§ Exercise requirements:
The data must be returned exactly. No line may be left out.

***** Data extract *****

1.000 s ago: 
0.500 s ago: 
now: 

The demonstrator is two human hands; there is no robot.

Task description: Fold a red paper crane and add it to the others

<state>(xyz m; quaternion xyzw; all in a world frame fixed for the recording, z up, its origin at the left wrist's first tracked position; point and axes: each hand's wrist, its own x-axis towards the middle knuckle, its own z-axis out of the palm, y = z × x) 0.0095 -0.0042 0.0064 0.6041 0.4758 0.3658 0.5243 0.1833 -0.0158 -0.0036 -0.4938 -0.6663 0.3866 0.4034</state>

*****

§ Written response:
1.000 s ago: 
0.500 s ago: 
now: 

The demonstrator is two human hands; there is no robot.

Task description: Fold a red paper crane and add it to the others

<state>(xyz m; quaternion xyzw; all in a world frame fixed for the recording, z up, its origin at the left wrist's first tracked position; point and axes: each hand's wrist, its own x-axis towards the middle knuckle, its own z-axis out of the palm, y = z × x) 0.0095 -0.0042 0.0064 0.6041 0.4758 0.3658 0.5243 0.1833 -0.0158 -0.0036 -0.4938 -0.6663 0.3866 0.4034</state>

Work on this exercise is complete, and nothing remains.